*Your instructions:* Go through the data below and return each line containing the word "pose".

::::

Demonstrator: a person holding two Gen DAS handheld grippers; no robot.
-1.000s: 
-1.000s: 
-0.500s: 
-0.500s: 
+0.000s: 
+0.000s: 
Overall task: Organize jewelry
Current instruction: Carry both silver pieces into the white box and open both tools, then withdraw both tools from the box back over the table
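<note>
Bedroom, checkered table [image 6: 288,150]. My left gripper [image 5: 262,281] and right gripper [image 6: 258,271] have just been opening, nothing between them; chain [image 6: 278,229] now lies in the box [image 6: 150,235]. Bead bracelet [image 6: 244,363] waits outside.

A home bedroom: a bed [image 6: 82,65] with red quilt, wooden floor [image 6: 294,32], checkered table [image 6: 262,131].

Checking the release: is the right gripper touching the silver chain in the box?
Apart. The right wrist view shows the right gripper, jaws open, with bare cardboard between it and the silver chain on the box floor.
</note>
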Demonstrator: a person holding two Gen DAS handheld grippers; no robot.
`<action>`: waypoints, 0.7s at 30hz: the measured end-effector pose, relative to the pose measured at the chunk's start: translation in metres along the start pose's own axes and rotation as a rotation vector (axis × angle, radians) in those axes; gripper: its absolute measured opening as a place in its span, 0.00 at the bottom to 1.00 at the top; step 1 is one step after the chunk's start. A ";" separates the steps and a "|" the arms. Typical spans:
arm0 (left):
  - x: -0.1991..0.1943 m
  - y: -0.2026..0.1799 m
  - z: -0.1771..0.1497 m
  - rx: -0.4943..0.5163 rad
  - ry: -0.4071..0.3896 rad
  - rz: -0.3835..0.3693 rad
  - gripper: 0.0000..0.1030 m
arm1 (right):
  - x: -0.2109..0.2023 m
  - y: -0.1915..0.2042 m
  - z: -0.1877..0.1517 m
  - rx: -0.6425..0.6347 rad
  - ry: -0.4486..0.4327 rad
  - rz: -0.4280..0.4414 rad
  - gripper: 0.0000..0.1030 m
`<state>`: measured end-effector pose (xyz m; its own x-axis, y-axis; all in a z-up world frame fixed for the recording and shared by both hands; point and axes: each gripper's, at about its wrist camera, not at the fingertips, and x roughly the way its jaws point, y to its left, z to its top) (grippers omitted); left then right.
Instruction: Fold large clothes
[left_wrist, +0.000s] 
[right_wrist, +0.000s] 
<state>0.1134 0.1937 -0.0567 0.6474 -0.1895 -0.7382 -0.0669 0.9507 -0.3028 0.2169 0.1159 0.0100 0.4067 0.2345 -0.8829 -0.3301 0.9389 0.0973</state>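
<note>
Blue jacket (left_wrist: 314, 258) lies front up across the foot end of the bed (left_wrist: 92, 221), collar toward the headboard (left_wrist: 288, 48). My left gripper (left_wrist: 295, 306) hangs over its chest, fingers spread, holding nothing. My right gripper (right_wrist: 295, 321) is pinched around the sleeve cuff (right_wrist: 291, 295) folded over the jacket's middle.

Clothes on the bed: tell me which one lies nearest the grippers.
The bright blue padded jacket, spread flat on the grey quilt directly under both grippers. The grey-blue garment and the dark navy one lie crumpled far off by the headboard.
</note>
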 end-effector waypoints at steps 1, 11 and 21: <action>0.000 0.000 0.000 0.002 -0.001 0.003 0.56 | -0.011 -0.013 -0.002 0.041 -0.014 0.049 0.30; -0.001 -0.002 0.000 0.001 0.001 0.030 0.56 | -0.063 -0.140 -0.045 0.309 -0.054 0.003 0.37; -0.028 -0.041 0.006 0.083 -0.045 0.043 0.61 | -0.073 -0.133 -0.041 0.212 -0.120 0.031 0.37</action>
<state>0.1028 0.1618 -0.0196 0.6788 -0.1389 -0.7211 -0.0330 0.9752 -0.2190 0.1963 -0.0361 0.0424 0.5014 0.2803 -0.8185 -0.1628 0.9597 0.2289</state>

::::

*Result for this exercise:*
`<action>`: waypoints, 0.7s at 30hz: the measured end-effector pose, relative to the pose measured at the chunk's start: translation in metres along the start pose's own axes and rotation as a rotation vector (axis × angle, radians) in those axes; gripper: its absolute measured opening as a place in its span, 0.00 at the bottom to 1.00 at the top; step 1 is one step after the chunk's start. A ";" separates the steps and a "|" the arms. Typical spans:
`<state>`: measured end-effector pose (xyz m; its own x-axis, y-axis; all in a z-up world frame fixed for the recording and shared by both hands; point and axes: each gripper's, at about its wrist camera, not at the fingertips, and x roughly the way its jaws point, y to its left, z to its top) (grippers omitted); left then right.

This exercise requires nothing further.